● **Exercise**
Please return each line of the listing exactly as given.

● **Collected material**

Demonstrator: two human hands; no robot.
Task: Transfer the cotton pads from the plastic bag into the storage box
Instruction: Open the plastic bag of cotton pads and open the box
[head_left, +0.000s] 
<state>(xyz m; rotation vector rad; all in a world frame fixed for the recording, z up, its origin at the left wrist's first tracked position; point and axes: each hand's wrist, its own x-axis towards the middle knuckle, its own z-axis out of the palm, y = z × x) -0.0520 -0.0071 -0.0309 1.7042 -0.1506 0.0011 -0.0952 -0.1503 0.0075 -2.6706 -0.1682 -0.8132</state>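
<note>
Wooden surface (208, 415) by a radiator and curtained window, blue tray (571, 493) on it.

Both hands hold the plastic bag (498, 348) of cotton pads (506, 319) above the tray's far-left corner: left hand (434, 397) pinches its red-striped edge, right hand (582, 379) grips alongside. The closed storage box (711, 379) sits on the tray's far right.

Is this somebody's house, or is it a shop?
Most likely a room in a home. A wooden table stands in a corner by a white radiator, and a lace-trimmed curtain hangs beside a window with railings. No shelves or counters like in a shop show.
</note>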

● **Exercise answer**
Demonstrator: two human hands; no robot.
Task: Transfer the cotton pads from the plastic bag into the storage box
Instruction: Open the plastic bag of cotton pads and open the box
[head_left, +0.000s] 
<state>(xyz m; rotation vector rad; all in a world frame fixed for the recording, z up, its origin at the left wrist's first tracked position; point and axes: each hand's wrist, its own x-axis towards the middle knuckle, its own z-axis out of the palm, y = z × x) -0.0520 -0.0071 -0.0309 1.7042 -0.1506 0.0011 -0.0952 -0.1503 0.0075 -2.6706 -0.1682 -0.8132</state>
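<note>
Wooden surface (208, 415) by a radiator and curtained window, blue tray (571, 493) on it.

Both hands hold the plastic bag (498, 348) of cotton pads (506, 319) above the tray's far-left corner: left hand (434, 397) pinches its red-striped edge, right hand (582, 379) grips alongside. The closed storage box (711, 379) sits on the tray's far right.

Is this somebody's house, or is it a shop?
Most likely a room in a home. A wooden table stands in a corner by a white radiator, and a lace-trimmed curtain hangs beside a window with railings. No shelves or counters like in a shop show.
</note>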

Nothing further is required of this output.